Parenting: Where true love is tried in the fires of daily life.
Today I had the privilege of sharing my heart with a remarkable group of MOPS moms.
We opened a conversation on how to raise great communicators. This subject captivates me and continues to harness my will and push me to help not only myself, but anyone I can, because in the end, all we have in life are our relationships.
And, relationships take a great deal of love.
Love that forgives and forgets and forgoes and forbears and ultimately, risks everything.
Risk defined, “the possibility that something unpleasant or unwelcome will happen.”
Training our children in healthy communication skills and behavior patterns requires such risk. Because, basically, they are not going to receive it as love. They will often interpret it as “unpleasant” or “unwelcome.”
Heaven knows, who likes to go through anything unpleasant or unwelcome?
The most important thing we talked about this morning, I think, was the fact that “more is caught than taught.” As children, we absorb the atmosphere of the homes we are raised in. Psychologists call these our “families of origin.”
The Mirror of Self-Examination
Therefore, before we can even begin to train our children, we have to look into the MIRROR of SELF and examine how we are doing in the areas of communication and behavior. More than likely, we will parent like we’ve been parented.
Was “the silent treatment” your norm?
Did yelling and screaming fill your living room?
Was the fine art of conflict resolution passed down to you?
We asked the hard questions:
- What communication legacy are you carrying on?
- Does anything need to change, and if so, how can you implement that change?

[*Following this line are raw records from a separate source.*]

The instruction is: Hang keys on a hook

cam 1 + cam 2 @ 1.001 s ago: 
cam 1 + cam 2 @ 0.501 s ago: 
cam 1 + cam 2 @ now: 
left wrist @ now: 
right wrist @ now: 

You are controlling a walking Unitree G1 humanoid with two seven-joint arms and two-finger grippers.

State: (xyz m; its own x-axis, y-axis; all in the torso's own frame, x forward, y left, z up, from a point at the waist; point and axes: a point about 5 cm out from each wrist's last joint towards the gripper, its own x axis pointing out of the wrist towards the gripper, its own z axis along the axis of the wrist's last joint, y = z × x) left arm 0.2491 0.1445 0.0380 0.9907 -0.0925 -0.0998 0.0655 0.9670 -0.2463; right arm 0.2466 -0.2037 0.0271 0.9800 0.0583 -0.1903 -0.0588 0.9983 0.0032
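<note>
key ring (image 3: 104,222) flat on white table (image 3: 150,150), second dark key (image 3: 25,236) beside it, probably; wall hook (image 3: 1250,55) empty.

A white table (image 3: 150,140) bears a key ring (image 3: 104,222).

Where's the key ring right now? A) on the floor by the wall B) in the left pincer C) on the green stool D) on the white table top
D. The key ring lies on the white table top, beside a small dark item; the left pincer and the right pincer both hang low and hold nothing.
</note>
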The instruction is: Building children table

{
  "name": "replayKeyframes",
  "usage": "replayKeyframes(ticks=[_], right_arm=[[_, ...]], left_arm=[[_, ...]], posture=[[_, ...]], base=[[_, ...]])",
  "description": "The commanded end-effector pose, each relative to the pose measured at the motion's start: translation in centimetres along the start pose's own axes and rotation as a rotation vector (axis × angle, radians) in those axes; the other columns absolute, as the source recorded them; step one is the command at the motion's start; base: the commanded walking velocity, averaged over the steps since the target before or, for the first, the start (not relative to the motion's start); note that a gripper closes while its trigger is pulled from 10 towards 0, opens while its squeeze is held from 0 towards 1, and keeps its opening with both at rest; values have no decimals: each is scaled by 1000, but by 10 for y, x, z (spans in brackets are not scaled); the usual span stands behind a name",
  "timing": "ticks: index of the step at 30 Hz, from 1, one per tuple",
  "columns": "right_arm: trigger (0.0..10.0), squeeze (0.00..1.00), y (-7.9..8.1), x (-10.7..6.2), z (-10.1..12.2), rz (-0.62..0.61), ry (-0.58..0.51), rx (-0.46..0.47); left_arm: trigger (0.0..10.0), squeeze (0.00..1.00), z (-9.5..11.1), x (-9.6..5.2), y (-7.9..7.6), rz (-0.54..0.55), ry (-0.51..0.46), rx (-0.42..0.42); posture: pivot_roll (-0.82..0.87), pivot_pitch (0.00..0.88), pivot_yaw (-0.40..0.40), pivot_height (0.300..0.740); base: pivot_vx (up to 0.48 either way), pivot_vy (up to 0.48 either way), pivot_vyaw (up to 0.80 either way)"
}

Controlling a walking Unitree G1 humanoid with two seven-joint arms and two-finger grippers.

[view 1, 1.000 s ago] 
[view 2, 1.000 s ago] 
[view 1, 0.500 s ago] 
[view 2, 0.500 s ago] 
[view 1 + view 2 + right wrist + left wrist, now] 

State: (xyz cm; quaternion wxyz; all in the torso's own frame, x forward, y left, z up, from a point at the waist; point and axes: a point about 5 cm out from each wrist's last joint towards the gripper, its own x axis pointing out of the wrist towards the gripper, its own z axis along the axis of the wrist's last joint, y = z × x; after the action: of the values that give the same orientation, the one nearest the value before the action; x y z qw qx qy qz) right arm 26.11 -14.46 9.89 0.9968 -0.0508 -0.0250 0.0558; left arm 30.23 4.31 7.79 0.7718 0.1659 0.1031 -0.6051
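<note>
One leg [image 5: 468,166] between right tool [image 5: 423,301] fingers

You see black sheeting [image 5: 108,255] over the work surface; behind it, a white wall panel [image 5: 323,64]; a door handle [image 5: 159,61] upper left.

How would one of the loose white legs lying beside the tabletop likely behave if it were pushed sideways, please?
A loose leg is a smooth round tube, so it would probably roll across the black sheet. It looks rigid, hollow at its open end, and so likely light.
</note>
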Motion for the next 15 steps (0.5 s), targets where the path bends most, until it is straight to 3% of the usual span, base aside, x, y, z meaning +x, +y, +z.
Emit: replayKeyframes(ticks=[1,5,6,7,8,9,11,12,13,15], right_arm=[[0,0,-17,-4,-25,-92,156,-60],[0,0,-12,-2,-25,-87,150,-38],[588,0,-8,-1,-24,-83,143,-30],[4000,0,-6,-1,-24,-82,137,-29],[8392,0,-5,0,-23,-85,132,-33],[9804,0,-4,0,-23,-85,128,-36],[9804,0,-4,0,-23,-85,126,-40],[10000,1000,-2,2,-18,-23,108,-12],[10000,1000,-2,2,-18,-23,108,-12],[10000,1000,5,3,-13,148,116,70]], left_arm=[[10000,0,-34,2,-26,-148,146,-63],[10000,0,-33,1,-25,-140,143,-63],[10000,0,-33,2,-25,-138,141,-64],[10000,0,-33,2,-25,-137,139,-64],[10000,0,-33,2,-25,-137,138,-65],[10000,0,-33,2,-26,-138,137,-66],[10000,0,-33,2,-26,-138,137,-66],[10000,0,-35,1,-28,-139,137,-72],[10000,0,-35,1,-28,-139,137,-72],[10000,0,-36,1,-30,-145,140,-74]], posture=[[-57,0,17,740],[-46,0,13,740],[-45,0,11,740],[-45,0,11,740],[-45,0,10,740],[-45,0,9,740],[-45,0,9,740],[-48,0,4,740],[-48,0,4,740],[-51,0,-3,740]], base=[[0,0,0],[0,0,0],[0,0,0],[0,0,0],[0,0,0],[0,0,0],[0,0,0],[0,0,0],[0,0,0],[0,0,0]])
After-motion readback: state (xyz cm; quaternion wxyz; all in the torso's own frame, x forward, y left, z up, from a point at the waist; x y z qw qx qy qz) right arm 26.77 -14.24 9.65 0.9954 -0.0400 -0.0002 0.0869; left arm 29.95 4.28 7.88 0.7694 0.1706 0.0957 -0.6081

- What role does God and faith and church play in the life of your current family?
- Are there any communication skills and behavior patterns that need to be completely “left behind?”
I had to leave behind my anger. My sarcasm.
Some shared they had to leave behind their anger, too.
It was such a great time. I saw eyes filled with love. The kind of love that desires to do better tomorrow.
The kind of love that wants to be a better parent.
The kind of love that hurts so deep that it leads to change.
The kind of true love that is tried in the fires of daily life.
Have you faced such a test? How did you overcome unhealthy communication skills and behavior patterns?
Would you share this with us? We all want to be better at this thing called love.
As you think about all of this, take a moment to enjoy these words by American Humorist, Erma Bombeck. She really understood the love it took to engage in parenting. I’m warning you though, you just might leak when you read it!
When the Good Lord was creating mothers, He was into His sixth day of “overtime” when the angel appeared and said. “You’re doing a lot of fiddling around on this one.”
And God said, “Have you read the specs on this order?” She has to be completely washable, but not plastic. Have 180 moveable parts…all replaceable. Run on black coffee and leftovers. Have a lap that disappears when she stands up. A kiss that can cure anything from a broken leg to a disappointed love affair. And six pairs of hands.”
The angel shook her head slowly and said. “Six pairs of hands…. no way.”
It’s not the hands that are causing me problems,” God remarked, “it’s the three pairs of eyes that mothers have to have.”
That’s on the standard model?” asked the angel. God nodded.
One pair that sees through closed doors when she asks, ‘What are you kids doing in there?’ when she already knows. Another here in the back of her head that sees what she shouldn’t but what she has to know, and of course the ones here in front that can look at a child when he goofs up and say. ‘I understand and I love you’ without so much as uttering a word.”
God,” said the angel touching his sleeve gently, “Get some rest tomorrow….”
I can’t,” said God, “I’m so close to creating something so close to myself. Already I have one who heals herself when she is sick…can feed a family of six on one pound of hamburger…and can get a nine year old to stand under a shower.”
The angel circled the model of a mother very slowly. “It’s too soft,” she sighed.
But tough!” said God excitedly. “You can’t imagine what this mother can do or endure.”
Can it think?”
Not only can it think, but it can reason and compromise,” said the Creator.
Finally, the angel bent over and ran her finger across the cheek.
There’s a leak,” she pronounced. “I told You that You were trying to put too much into this model.”
It’s not a leak,” said the Lord, “It’s a tear.”
What’s it for?”
It’s for joy, sadness, disappointment, pain, loneliness, and pride.”
You are a genius, ” said the angel.
Somberly, God said, “I didn’t put it there.”